Thoughts on the Forecasts and Eclipse Planning
Here are my thoughts after watching the weather in Cairns for a couple of weeks..
Similar to my experience with them in Victoria, I would rate the BoM and EU models as more useful/accurate than the US model, although you can usually interpret the same patterns in the US model, just with lower resolution. It is reassuring when they all agree, but as Jay Anderson and other meteorologists have said, the models tend to be more like each other than the real weather.
The BoM model is just a little bit hard to use at the moment as the only representation we have is a 'synthetic' infrared forecast image which makes picking out low cloud on night time and early morning images tricky. The EU model via yr.no is great as it gives you the breakdown in percentage for low/mid/high cloud, but unfortunately you can only get spot forecasts for specific locations.. there are no free websites that show a map of the cloud forecasts from this EU model.
Before I started this thread two weeks ago, on the basis of what I had read and heard till then, my plan was to setup where I am staying with family and friends at Newell Beach (just north of Port Douglas) and take whatever weather I got on the day. I understood that my odds there were as good there as anywhere else.
However, after watching the patterns these last two weeks, I now expect to drive out along the Mulligan Highway the evening before the eclipse, stay beside the car through the night, and photograph the eclipse from 60km inland, at the end of that long straight stretch of road just before the Mulligan Highway turns to the north.
There have been a few days where the models have predicted clear conditions along the coast, and generally been correct, so with a forecast like that I might stay on the beach (but ready to jump if the skies don't still look clear at ~2am). Otherwise, under the typical forecast pattern of some low clouds along the coast and ranges, and since photography is a lot less flexible than visually observing an eclipse, I expect to head inland as the chances have been better there most days. It's just a pity there are so few good roads and places to setup as 60km is not as far inland as I would like to be.. it's still a marginal proposition.

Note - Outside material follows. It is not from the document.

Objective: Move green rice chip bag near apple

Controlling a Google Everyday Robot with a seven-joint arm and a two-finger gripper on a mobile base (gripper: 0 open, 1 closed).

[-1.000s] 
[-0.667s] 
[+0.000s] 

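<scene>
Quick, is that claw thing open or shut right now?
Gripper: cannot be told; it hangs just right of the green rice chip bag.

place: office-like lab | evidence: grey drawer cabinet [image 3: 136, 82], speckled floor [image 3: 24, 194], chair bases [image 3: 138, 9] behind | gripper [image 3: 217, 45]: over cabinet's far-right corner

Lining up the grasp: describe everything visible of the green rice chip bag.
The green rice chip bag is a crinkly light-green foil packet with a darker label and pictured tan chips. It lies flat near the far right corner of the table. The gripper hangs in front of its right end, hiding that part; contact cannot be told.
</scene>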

So for most people, the coast is probably still the right option and for visual observers even the ability to move a few hundred metres up or down along the beach might be enough to improve your chances and miss a poorly placed low cloud.

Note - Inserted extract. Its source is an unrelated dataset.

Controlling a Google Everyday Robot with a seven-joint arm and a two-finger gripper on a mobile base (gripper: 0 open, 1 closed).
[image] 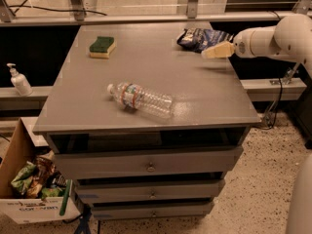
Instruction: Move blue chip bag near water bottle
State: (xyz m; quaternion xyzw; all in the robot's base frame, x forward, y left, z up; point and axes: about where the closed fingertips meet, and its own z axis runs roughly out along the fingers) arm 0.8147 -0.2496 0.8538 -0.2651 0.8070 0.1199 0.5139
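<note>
The blue chip bag (202,38) is a crinkled dark blue foil bag with white markings, lying at the far right of the grey tabletop (146,77). The water bottle (141,98) lies on its side near the middle front of the table, white cap pointing left, with a red-and-blue label band. My gripper (210,53) comes in from the right on a white arm and hovers just in front of and slightly right of the bag, a little above the table. The bag is not held.
A green-and-yellow sponge (102,47) sits at the far left of the table. A white pump dispenser (19,80) stands on a low ledge at left. A cardboard box (27,189) with snack bags is on the floor at left. Drawers (148,167) are below the tabletop.
</note>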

The inland option means doing a scouting trip in the days beforehand, and not sleeping much if at all the night before to find a space where you can pull off the road in plenty of time before sunrise.
So I'm certainly not advising people on the coast to change their plans. However, for people staying in Mt Carbine and other locations close to the ranges, I think you do need a good Plan B. The ranges are typically cloudier than the coast or inland, and with the sun so low in the sky you would often have lost it in the clouds over these last two weeks. Some days are ok, and logistically you are in good spot able to quickly move east or west, but I would have a good plan of where you are headed if you wake up to cloudy skies early on eclipse morning (and leaving yourself plenty of time to make the move).
Good luck all.. we're going to need it!